The year-long initiative, which started in 2022, coincided with the 50th anniversary of the declaration of martial law that brought the Philippines under the dictatorship of the late Ferdinand Marcos Sr. in the 1970s. The collaboration with Cinemata aims to address generational trauma among the children and families of martial law heroes and survivors while safeguarding the accurate remembrance of history.
To bring insightful stories to the forefront, Amnesty International Philippines and Cinemata will showcase a diverse selection of martial law-related films and videos during the Martial Law Bloodlines Festival.
The on-site film screening will be held on June 30, 2023 at Cubix Park, Iloilo City. Gates open at 5 PM. To secure a spot and receive a souvenir event band, pre-register at https://bit.ly/MLBLIloilo.
Among the impactful films featured in the festival is Edjop by Alternative Horizons, which chronicles the life and struggles of youth-student leader Edgar Jopson. Jopson, who tragically lost his life at the hands of the military in 1982, exemplifies the unwavering commitment to social change and resistance against oppression.
Still from ‘Edjop’
Another film, Singkwento: Lito Ocampo by AlterMidya, explores the journey of Lito Ocampo, a Filipino photojournalist who endured torture and detention during the martial law period. Through his lens, Ocampo captured the struggle of the Filipino people against the Marcos dictatorship, becoming a visual chronicler of resistance.

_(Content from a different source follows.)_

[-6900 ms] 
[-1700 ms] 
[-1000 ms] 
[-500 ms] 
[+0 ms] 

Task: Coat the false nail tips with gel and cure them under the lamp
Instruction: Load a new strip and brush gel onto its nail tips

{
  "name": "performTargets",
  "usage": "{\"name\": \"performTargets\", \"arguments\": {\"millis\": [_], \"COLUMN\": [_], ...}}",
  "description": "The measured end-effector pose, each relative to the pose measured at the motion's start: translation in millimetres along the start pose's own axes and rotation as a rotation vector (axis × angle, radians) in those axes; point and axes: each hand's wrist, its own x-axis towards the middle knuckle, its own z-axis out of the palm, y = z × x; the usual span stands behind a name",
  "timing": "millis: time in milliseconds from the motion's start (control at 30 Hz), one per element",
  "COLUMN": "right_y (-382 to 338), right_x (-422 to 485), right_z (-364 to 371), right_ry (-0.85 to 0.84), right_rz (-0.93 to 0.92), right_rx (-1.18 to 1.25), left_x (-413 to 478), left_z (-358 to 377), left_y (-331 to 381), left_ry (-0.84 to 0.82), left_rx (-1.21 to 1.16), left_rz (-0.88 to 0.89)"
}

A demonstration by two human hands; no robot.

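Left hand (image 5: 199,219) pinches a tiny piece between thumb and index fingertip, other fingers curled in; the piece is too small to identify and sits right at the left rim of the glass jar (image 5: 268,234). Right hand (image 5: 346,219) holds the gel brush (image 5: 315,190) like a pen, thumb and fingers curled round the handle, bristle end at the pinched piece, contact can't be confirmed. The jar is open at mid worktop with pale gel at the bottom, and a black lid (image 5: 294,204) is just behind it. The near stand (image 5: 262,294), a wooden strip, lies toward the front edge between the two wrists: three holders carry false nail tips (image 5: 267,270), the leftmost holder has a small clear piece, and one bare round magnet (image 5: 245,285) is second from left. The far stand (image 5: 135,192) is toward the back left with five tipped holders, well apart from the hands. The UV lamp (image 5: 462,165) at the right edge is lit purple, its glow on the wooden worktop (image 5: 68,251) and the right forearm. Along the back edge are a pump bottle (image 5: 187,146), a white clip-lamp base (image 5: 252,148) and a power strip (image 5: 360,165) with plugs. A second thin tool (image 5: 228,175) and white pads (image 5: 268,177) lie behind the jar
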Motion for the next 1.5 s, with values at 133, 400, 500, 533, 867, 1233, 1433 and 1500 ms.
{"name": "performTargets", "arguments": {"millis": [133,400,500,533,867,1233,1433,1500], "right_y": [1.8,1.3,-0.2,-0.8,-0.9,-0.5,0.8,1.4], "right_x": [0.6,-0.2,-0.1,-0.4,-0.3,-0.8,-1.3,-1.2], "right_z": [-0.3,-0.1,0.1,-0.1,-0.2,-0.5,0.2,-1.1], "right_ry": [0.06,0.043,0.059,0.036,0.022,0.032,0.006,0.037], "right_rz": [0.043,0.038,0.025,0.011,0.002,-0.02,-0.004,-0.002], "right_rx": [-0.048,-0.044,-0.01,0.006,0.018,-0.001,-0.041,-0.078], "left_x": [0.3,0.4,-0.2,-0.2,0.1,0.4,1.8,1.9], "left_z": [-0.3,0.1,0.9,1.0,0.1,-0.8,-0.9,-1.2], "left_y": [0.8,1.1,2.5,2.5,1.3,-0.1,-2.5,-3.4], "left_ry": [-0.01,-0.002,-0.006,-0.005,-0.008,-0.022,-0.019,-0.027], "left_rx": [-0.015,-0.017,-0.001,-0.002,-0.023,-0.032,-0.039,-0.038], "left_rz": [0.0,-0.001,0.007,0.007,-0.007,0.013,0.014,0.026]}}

Still from ‘Singkwento: Lito Ocampo’
In the poignant animated film Si Biboy kag ang Sigbin sa Siudad by Hannah Britanico, the protagonist Biboy embarks on a quest to find his father, who was taken away by a mythical creature called a “sigbin”. Along the way, Biboy encounters other children who share the pain of losing family members to the same creature. Despite the dangers, Biboy’s determination in seeking truth and justice shines through.
Still from ‘Si Biboy kag ang Sigbin sa Siudad’
The Martial Law Bloodlines project takes its name from the act of bloodlining in tattoos in the Philippines, signifying permanence and reflecting the enduring impact of the Marcos dictatorship on the Filipino psyche. It also symbolises the lineage of martial law heroes and survivors, specifically their second generation—the children who continue to carry the trauma inflicted during that dark era.
This initiative aims to ensure that the country’s history is not forgotten nor distorted while strengthening and celebrating protest movements.